**Requirement**
Your answer must be an exact copy of the data, without any pictures.

**Dataset excerpts**
[Start of Attachment]
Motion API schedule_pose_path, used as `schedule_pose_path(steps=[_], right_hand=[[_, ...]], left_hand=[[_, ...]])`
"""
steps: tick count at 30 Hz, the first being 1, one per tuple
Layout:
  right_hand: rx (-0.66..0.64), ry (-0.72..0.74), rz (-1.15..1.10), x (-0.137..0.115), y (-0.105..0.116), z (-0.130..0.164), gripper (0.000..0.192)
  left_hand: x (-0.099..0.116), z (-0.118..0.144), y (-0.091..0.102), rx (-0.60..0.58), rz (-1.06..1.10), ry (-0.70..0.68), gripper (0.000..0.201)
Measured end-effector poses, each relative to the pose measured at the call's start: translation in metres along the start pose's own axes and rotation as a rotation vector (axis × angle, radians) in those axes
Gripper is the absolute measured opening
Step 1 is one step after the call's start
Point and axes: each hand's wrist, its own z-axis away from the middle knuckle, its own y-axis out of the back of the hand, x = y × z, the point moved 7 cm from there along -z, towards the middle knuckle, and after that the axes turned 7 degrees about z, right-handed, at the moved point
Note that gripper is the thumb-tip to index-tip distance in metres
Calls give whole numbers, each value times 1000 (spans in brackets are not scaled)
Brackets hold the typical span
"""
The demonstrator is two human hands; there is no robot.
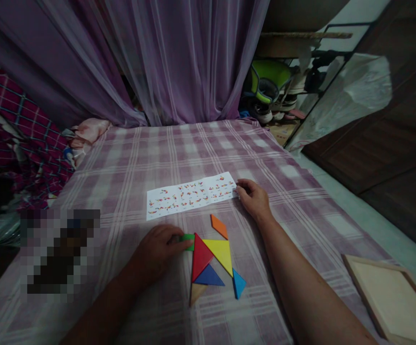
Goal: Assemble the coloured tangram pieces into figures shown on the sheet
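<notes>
Colourful tangram pieces lie on the checked cloth. My left hand (161, 247) pinches the green piece (188, 242), whose left part my fingers hide. Right beside it is a red triangle (201, 256), with a yellow triangle (222, 254) to its right. Below the red one sit a dark blue triangle (210, 276) and a tan piece (196, 292). A light blue piece (238, 284) touches the yellow triangle's lower corner, and an orange parallelogram (219, 226) is above. Farther back, my right hand (254, 196) has its fingers closed at the right edge of a printed sheet (193, 197) of small coloured figures.
A shallow wooden tray (391, 297) rests at the lower right. Purple curtains (193, 57) hang behind the bed. Shoes and a green item (271, 76) fill a rack at the back right, near a plastic bag (362, 91). Bundled plaid fabric (21, 120) is at the left.
</notes>
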Motion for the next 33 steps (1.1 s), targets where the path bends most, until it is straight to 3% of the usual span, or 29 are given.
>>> schedule_pose_path(steps=[9, 21, 33], right_hand=[[-21, -14, 23, 0, -2, -1, 32], [-38, 20, 78, -4, 0, -1, 34], [-50, 58, 127, -7, -1, -1, 34]], left_hand=[[4, -9, 1, 19, 55, 80, 42], [4, -8, -10, -152, 127, 151, 51], [6, -14, -10, -132, 163, 164, 54]])
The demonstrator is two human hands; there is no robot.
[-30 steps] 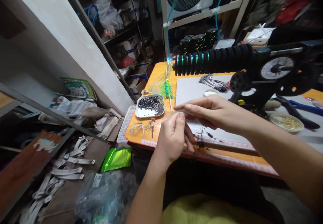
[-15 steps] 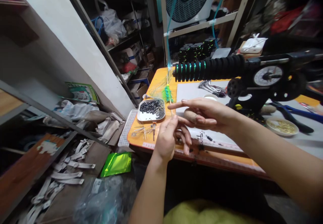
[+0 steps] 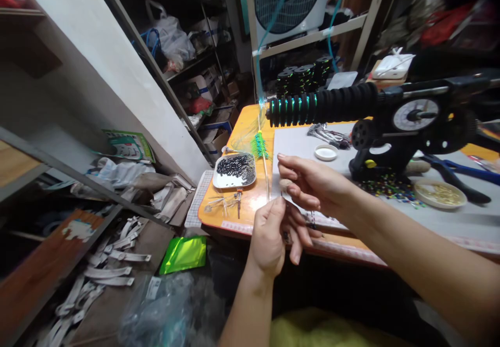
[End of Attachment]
**Written reply**
Motion API schedule_pose_path, used as `schedule_pose_path(steps=[_], right_hand=[[_, ...]], left_hand=[[_, ...]])`
"""
steps: tick count at 30 Hz, the first being 1, one per tuple
Layout:
  right_hand: rx (-0.66..0.64), ry (-0.72..0.74), rz (-1.15..1.10), x (-0.137..0.115), y (-0.105..0.116), z (-0.130..0.164), gripper (0.000..0.192)
  left_hand: x (-0.099..0.116), z (-0.118..0.144), y (-0.091..0.102), rx (-0.60..0.58), rz (-1.06..1.10), ry (-0.70..0.68), gripper (0.000..0.201)
Measured end-effector poses, each relative to the pose measured at the call's start: translation in metres along the start pose's own axes and rotation as a rotation vector (axis × angle, radians) in those axes
Gripper is the absolute measured opening
Step 1 is one step after the call's start
Point and axes: each hand's wrist, its own z-axis away from the middle knuckle, its own y-axis out of the back of the hand, x = y × z, the point moved 7 cm from there along -z, towards the middle knuckle, and after that the axes turned 7 degrees about z, right-handed, at the moved point
Note that gripper is the thumb-tip to index-tip distance in metres
Calls give whole numbers, each value times 1000 (spans in brackets are not scaled)
Brackets hold the typical span
"""
The demonstrator is two human hands; there is no robot.
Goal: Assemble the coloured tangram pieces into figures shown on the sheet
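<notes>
Colourful tangram pieces lie on the checked cloth. My left hand (161, 247) pinches the green piece (188, 242), whose left part my fingers hide. Right beside it is a red triangle (201, 256), with a yellow triangle (222, 254) to its right. Below the red one sit a dark blue triangle (210, 276) and a tan piece (196, 292). A light blue piece (238, 284) touches the yellow triangle's lower corner, and an orange parallelogram (219, 226) is above. Farther back, my right hand (254, 196) has its fingers closed at the right edge of a printed sheet (193, 197) of small coloured figures.
A shallow wooden tray (391, 297) rests at the lower right. Purple curtains (193, 57) hang behind the bed. Shoes and a green item (271, 76) fill a rack at the back right, near a plastic bag (362, 91). Bundled plaid fabric (21, 120) is at the left.
</notes>
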Motion for the next 33 steps (1.1 s), targets where the path bends most, until it is straight to 3% of the usual span, or 29 are given.
>>> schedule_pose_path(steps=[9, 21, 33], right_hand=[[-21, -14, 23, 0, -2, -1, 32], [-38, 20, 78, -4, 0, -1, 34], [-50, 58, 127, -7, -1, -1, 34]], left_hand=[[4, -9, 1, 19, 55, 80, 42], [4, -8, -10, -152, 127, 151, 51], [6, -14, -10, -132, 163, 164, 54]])
The demonstrator is two human hands; there is no robot.
[-30 steps] 
[-15 steps] 
[+0 steps] 

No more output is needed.